Tribuna

José María Agüera Lorente

Pensando en las playas de Galicia

No deja de ser paradójico que esa industria del transporte marítimo, sin la que es imposible el funcionamiento del capitalismo global, sea una “industria invisible”

Pensando en las playas de Galicia

Pensando en las playas de Galicia

Yo me crié en un pueblo de la costa malagueña desde el que se divisiva el Peñón de Gibraltar. Cuando iba a la playa en aquellas tardes de verano de mi infancia raro era el día que no veía recortada en el horizonte la imponente silueta de uno de esos buques metálicos que surcaban el Estrecho henchida su panza de petróleo camino del puerto de Algeciras. Y rara era la tarde que mis pies no terminaban manchados de una brea negra azabache densa y pegajosa que solía aparecer depositada en la orilla en forma de galletas de diverso tamaño. Mi madre precavidamente acostumbraba a llevar una botellita con aguarrás para aplicarlo mediante un trapo y así eliminarlas. Entonces no lo sabía, pero eran las externalidades negativas de esa industria invisible, la del transporte marítimo, que ahora vuelve a hacerse contundentemente visible mediante las millones de bolitas de plástico que inundan las playas de Galicia (los economistas llaman externalidades negativas a aquellas consecuencias de realizar cualquier actividad que causen daño a la sociedad, sin estar implícitas en los costes de las mismas). Es estúpido negar la evidencia, sobre todo por parte de las autoridades que tienen la responsabilidad de afrontarla en primer lugar.

Como escribiera el filósofo inglés John Gray en su libro titulado Falso amanecer: “Se necesitan unas instituciones estatales eficaces para controlar el impacto que los seres humanos ejercen sobre el medio ambiente natural y para limitar la explotación de los recursos naturales en función de intereses irresponsables”. En los países democráticos como el nuestro somos los ciudadanos los que debemos exigir esas instituciones y velar por que funcionen eficazmente.

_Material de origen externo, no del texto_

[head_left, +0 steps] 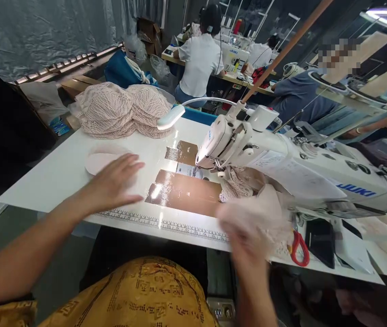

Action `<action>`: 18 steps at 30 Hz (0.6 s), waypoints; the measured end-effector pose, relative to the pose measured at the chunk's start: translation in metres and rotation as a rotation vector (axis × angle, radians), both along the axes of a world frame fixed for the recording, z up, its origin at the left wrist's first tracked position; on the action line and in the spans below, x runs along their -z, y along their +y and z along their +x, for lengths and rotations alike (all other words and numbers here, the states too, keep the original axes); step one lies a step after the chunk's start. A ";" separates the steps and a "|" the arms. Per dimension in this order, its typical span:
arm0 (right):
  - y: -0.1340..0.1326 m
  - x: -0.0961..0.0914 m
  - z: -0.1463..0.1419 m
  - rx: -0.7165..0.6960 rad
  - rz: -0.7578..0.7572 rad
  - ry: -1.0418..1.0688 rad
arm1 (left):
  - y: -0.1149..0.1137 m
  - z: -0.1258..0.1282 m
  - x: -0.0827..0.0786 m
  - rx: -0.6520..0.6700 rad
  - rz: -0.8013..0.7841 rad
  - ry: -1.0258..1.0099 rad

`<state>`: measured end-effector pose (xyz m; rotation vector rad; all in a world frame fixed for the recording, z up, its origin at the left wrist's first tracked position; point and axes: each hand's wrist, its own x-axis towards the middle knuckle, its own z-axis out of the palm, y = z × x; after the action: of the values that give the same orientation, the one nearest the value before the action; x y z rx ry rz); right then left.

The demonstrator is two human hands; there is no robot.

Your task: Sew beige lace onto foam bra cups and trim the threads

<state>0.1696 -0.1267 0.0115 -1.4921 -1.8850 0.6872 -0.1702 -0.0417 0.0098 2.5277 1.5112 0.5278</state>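
Observation:
My left hand (pixel 116 181) is over the left part of the table, fingers stretched out and apart, holding nothing. Just beyond it lies a pale, rounded pad-like piece (pixel 98 163), partly covered by the hand and blurred. My right hand (pixel 244 231) is smeared by motion at the table's front edge, in front of the sewing machine. A pale pink fabric piece (pixel 260 206), also blurred, appears gripped in it; the fingers are hard to make out. The white sewing machine (pixel 248 147) has its needle area over a brown taped plate. Beige lace (pixel 237 184) lies bunched beside the needle.
Stacked beige lace bra cups (pixel 121 109) stand at the table's back left. A printed ruler (pixel 166 225) runs along the front edge. Red-handled scissors (pixel 299 250) and a dark phone (pixel 320 243) lie at right. A lamp (pixel 171 117) reaches over the table. Co-workers sit behind.

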 end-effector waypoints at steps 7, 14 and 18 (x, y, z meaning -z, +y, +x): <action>0.021 0.006 -0.057 -0.171 0.201 0.238 | -0.023 0.056 -0.012 0.302 -0.270 -0.262; 0.035 0.007 -0.038 0.146 0.083 0.299 | -0.021 0.045 0.009 0.089 -0.599 -0.689; 0.044 0.029 -0.053 -0.133 -0.452 0.665 | -0.035 0.069 0.011 0.516 -1.038 -1.043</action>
<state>0.1162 -0.0830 -0.0175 -1.1718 -1.3651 1.5336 -0.1011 -0.0763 -0.0009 1.3206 0.4614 0.5919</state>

No deja de ser paradójico que esa industria del transporte marítimo, sin la que es imposible el funcionamiento del capitalismo global, consistente en la permanente circulación a través de los océanos de miles y miles de barcos de dimensiones ciclópeas, sea como señala la periodista Rose George una “industria invisible”; y, sin embargo, sus evidencias están ahí al alcance de cualquiera: las siluetas recortadas en el horizonte marino de esos buques opacos a contraluz y respecto de lo que transportan, los mastodónticos camiones cargados de contenedores multicolor con los que nos cruzamos a diario en las carreteras, ¿acaso no sabemos de dónde vienen y cómo han llegado hasta nosotros? En esto, como ocurre con tantas otras cosas de este mundo que hemos creado, incurrimos en un caso de negación de la realidad. Numerosos trabajos en el campo de la economía del comportamiento revelan el carácter contagioso de la ceguera colectiva. Las personas, empujadas por sus emociones, pueden preferir ignorar los riesgos reales a los que se enfrentan, aunque sea al precio de tomar malas decisiones. La memoria y la atención humanas son maleables y limitadas, lo que posibilita la revisión errónea de las creencias. De todo ello tuvimos una buena ración durante la pandemia.

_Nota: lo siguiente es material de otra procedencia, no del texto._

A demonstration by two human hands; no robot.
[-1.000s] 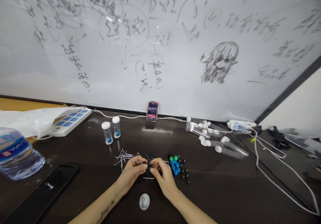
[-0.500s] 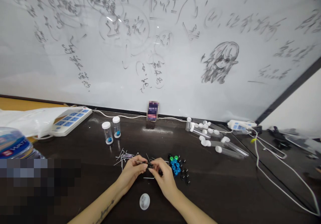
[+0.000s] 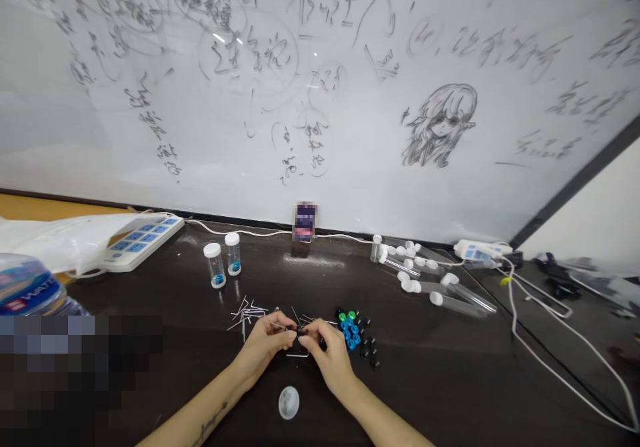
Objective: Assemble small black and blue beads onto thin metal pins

Volviendo a mis recuerdos de infancia me vienen a la memoria aquellos mapas de la escuela. Los mapas mudos eran representaciones de porciones del globo terráqueo que servían de recurso didáctico para que los niños aprendiéramos la geografía que nos enseñaban en el colegio. Venían por así decir sin etiquetar, sin los nombres de los ríos, de las montañas, de los mares y océanos. Estos eran los mapas físicos. Trabajábamos también con otros, que eran los mapas mudos políticos, en los que había que identificar las ciudades, las regiones y los países con sus fronteras. A juzgar por las movilizaciones ciudadanas que suscitan unas causas y otras se ve que a la ciudadanía española le preocupa más qué pasa con el etiquetaje del mapa político que lo que pasa en el mapa físico. La ruptura de España, que tanto poder de movilización tiene tanto de palabra como de obra, pero que por más que se da por inminentemente consumada, no se traduce en ningún hecho realmente perceptible, no corresponde ciertamente al mapa físico, sino al político. A mí, sin embargo, me preocupa infinitamente más la degradación de la España física, la que sufre una sequía que ya dura demasiado tiempo, la que padece la polución de su atmósfera, la que aguanta que sus ciudades más hermosas se transformen en mercancías y no en lugares de cuidado para sus habitantes, la que pierde ese frágil equilibrio entre el campo y la ciudad necesario para mantener entornos de convivencia humanos, la que se muestra inerme ante la contaminación de sus mares.